**What the exercise asks**: Start to finish, write out the entries exactly, leaving the pictures aside.

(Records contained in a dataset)
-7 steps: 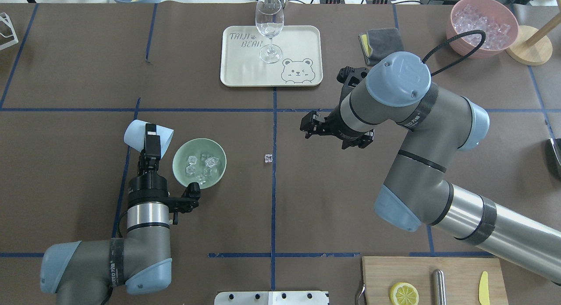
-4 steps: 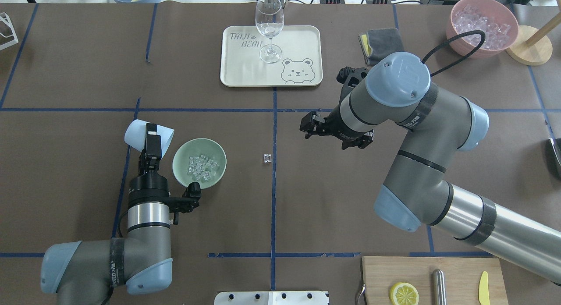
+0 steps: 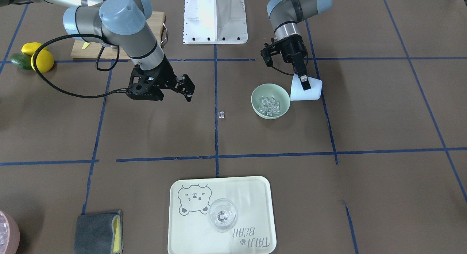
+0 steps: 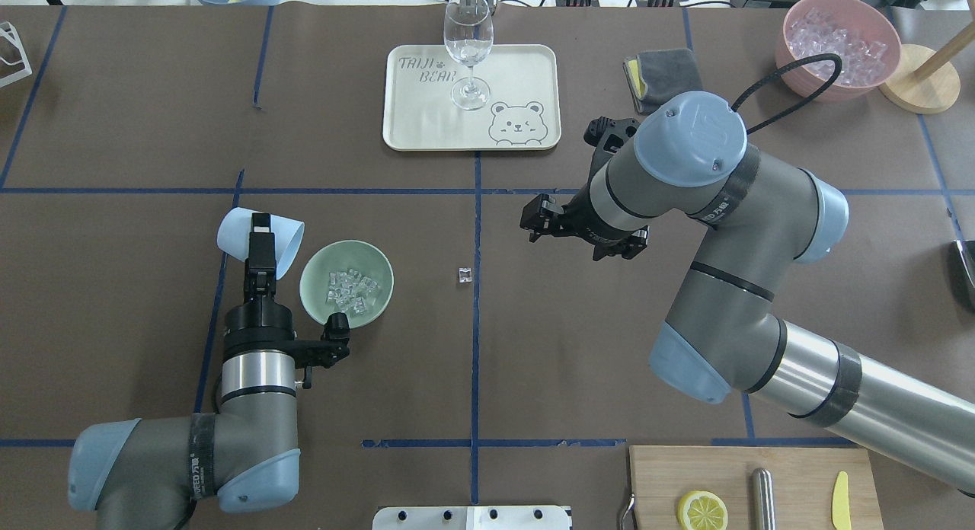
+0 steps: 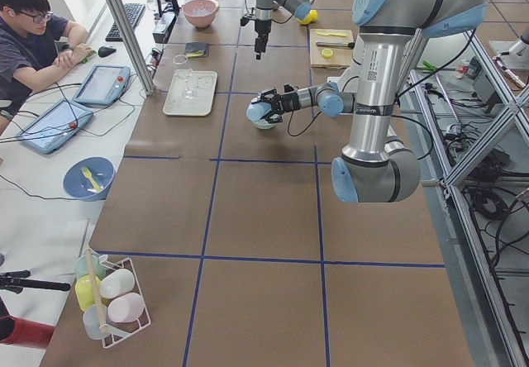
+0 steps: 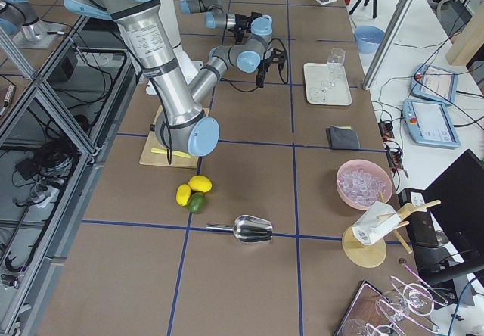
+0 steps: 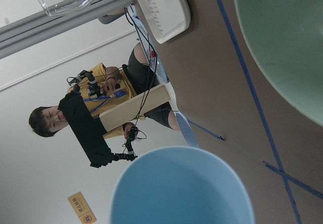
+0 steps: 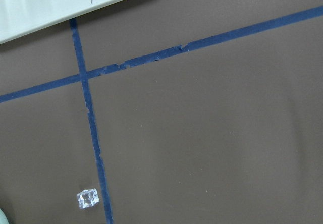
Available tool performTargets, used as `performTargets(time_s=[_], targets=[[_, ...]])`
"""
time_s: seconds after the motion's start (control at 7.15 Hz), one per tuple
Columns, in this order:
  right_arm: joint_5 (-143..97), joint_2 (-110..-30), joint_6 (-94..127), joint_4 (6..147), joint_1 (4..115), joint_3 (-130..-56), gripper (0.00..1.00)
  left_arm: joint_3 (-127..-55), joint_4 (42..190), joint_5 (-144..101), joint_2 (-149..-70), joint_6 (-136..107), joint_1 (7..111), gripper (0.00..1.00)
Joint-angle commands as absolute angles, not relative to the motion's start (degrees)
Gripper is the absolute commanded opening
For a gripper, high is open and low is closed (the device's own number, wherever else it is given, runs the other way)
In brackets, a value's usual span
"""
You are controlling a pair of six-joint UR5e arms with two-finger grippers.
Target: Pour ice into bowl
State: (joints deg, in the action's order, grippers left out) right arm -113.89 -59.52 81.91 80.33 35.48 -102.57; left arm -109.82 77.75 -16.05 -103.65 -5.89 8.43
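The mint-green bowl [image 4: 381,267] [image 3: 281,90] sits left of centre and holds a cluster of small clear ice cubes [image 4: 351,290] [image 3: 269,105]. My left gripper [image 4: 261,239] [image 3: 303,82] is shut on a light blue cup [image 4: 286,237] [image 3: 312,93], which is tipped on its side with its mouth at the bowl's rim. The left wrist view shows the cup's rim [image 7: 181,186] and the bowl's edge [image 7: 287,47]. One stray ice cube [image 4: 465,274] [image 3: 220,114] [image 8: 88,198] lies on the table. My right gripper [image 4: 535,218] [image 3: 186,88] hovers open and empty right of that cube.
A cream tray [image 4: 525,73] with a wine glass [image 4: 468,43] stands at the far middle. A grey cloth [image 4: 663,77] and a pink bowl of ice [image 4: 838,46] are far right. A cutting board [image 4: 750,469] with a lemon slice is near right.
The ice in the bowl has settled into a tight cluster. My left gripper has shifted slightly away with the cup. The right arm has barely moved.
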Motion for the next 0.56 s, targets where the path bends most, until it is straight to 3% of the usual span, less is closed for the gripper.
performTargets(time_s=[0.0,0.42], targets=[[-113.9,-59.5,82.0,80.3,35.3,-102.6,1.0,-109.9,77.9,-17.9,-103.7,-23.2,8.3,0.0],[-113.8,-59.5,82.0,80.3,35.2,-102.6,1.0,-110.2,78.0,-20.4,-104.1,-45.4,8.2,0.0]])
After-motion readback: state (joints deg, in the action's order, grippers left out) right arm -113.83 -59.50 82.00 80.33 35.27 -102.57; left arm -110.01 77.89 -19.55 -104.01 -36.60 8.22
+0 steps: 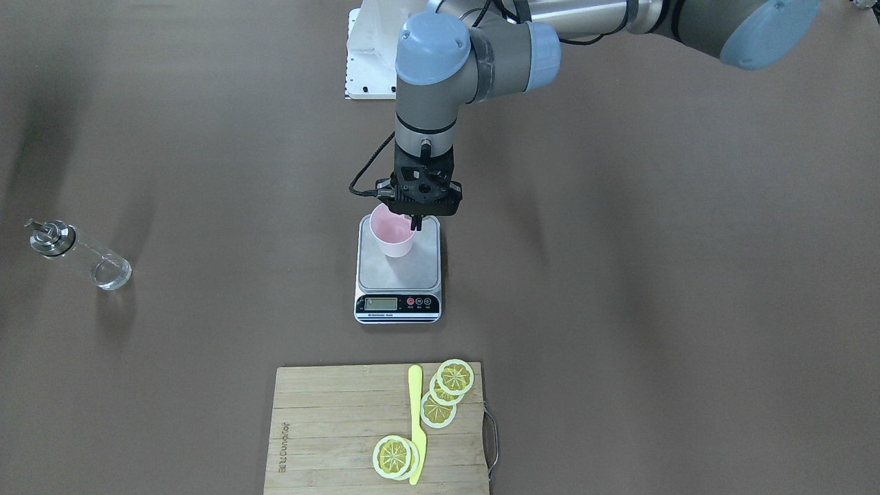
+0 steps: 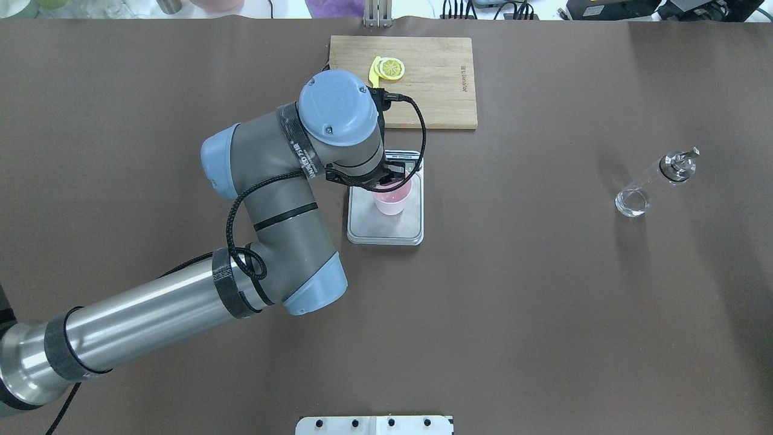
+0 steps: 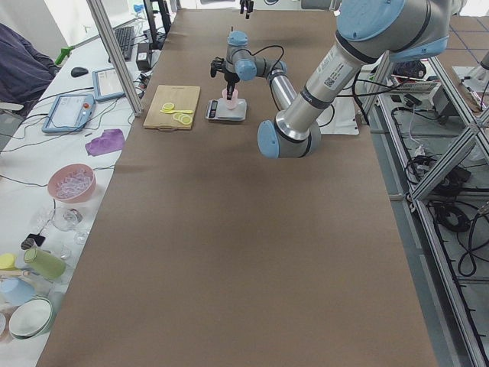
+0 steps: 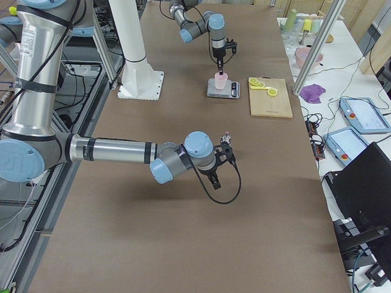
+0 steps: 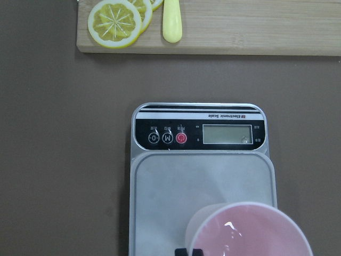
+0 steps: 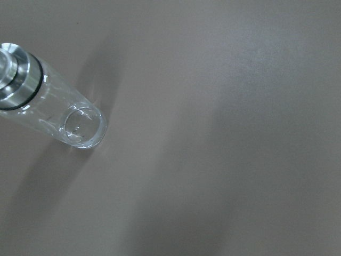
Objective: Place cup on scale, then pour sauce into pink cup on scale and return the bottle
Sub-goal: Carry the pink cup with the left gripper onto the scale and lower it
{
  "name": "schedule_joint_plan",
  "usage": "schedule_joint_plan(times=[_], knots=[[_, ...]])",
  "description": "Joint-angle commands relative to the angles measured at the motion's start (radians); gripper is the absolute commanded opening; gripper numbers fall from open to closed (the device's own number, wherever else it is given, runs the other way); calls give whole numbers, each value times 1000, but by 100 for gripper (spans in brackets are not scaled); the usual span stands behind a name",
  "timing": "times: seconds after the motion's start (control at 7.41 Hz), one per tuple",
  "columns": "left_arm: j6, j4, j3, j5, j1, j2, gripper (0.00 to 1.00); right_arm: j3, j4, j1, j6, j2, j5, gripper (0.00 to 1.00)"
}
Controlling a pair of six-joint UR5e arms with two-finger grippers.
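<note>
While cup (image 1: 392, 237) tops scale (image 1: 405, 271), bottle (image 1: 82, 254) lies well apart.

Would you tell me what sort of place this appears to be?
Most likely a robotics lab staged for kitchen tasks: the left arm works over a brown-covered table, teach pendants lie beside it, and a scale and cutting board serve as props.

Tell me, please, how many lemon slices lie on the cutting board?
5 lemon slices: three overlapping at the cutting board's edge nearer the scale, two stacked by the yellow knife's other end. Others may hide underneath.
</note>
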Motion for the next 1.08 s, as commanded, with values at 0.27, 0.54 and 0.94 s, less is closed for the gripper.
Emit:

**Result for this task**:
-7 steps: 
-4 steps: 
+0 steps: 
+0 steps: 
+0 steps: 
+0 steps: 
+0 steps: 
+0 steps: 
Available tool performTargets, used as `performTargets(time_s=[_], targets=[[_, ...]])`
"""
time_s: seconds after the motion's start (control at 7.15 Hz), one per tuple
Columns, in this order:
  right_arm: joint_5 (-143..97), joint_2 (-110..-30), joint_6 (-94..127), joint_4 (6..147), joint_1 (4..115), joint_3 (-130..-56), gripper (0.00..1.00)
  left_arm: joint_3 (-127..-55), joint_4 (42..190), joint_5 (-144..101), joint_2 (-149..-70), joint_6 (-136..107), joint_1 (7..111), gripper (0.00..1.00)
Joint-angle commands as absolute angles, not relative to the motion's start (degrees)
Gripper is the absolute commanded opening
For a gripper, high is open and low is closed (the device's own number, wherever else it is given, runs the other way)
In brackets, a value's usual span
"""
You are controlling a pair of six-joint UR5e arms with two-finger grippers.
Target: Pour ice into bowl
State: (joints deg, in the action's order, grippers left out) right arm -113.89 -59.52 81.91 80.33 35.48 -102.57; left arm -109.82 77.75 -16.05 -103.65 -5.89 8.43
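The mint-green bowl [image 4: 381,267] [image 3: 281,90] sits left of centre and holds a cluster of small clear ice cubes [image 4: 351,290] [image 3: 269,105]. My left gripper [image 4: 261,239] [image 3: 303,82] is shut on a light blue cup [image 4: 286,237] [image 3: 312,93], which is tipped on its side with its mouth at the bowl's rim. The left wrist view shows the cup's rim [image 7: 181,186] and the bowl's edge [image 7: 287,47]. One stray ice cube [image 4: 465,274] [image 3: 220,114] [image 8: 88,198] lies on the table. My right gripper [image 4: 535,218] [image 3: 186,88] hovers open and empty right of that cube.
A cream tray [image 4: 525,73] with a wine glass [image 4: 468,43] stands at the far middle. A grey cloth [image 4: 663,77] and a pink bowl of ice [image 4: 838,46] are far right. A cutting board [image 4: 750,469] with a lemon slice is near right.
The ice in the bowl has settled into a tight cluster. My left gripper has shifted slightly away with the cup. The right arm has barely moved.
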Motion for the next 0.56 s, targets where the path bends most, until it is straight to 3% of the usual span, less is closed for the gripper.
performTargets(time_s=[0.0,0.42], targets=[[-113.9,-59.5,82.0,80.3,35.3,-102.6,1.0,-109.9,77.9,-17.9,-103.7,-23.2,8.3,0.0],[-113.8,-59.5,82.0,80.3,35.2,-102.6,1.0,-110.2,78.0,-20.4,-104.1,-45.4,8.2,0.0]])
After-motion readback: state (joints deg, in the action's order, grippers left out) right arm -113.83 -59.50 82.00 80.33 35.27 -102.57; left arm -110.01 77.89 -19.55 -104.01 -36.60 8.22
+0 steps: 
+0 steps: 
+0 steps: 
+0 steps: 
+0 steps: 
+0 steps: 
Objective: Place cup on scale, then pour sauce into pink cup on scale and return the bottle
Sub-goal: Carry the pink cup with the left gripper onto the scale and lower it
{
  "name": "schedule_joint_plan",
  "usage": "schedule_joint_plan(times=[_], knots=[[_, ...]])",
  "description": "Joint-angle commands relative to the angles measured at the motion's start (radians); gripper is the absolute commanded opening; gripper numbers fall from open to closed (the device's own number, wherever else it is given, runs the other way); calls give whole numbers, each value times 1000, but by 100 for gripper (spans in brackets are not scaled); the usual span stands behind a name",
  "timing": "times: seconds after the motion's start (control at 7.41 Hz), one per tuple",
  "columns": "left_arm: j6, j4, j3, j5, j1, j2, gripper (0.00 to 1.00); right_arm: j3, j4, j1, j6, j2, j5, gripper (0.00 to 1.00)"
}
Controlling a pair of six-joint UR5e arms with two-finger grippers.
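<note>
While cup (image 1: 392, 237) tops scale (image 1: 405, 271), bottle (image 1: 82, 254) lies well apart.

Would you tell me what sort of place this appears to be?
Most likely a robotics lab staged for kitchen tasks: the left arm works over a brown-covered table, teach pendants lie beside it, and a scale and cutting board serve as props.

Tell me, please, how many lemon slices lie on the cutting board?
5 lemon slices: three overlapping at the cutting board's edge nearer the scale, two stacked by the yellow knife's other end. Others may hide underneath.
</note>
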Motion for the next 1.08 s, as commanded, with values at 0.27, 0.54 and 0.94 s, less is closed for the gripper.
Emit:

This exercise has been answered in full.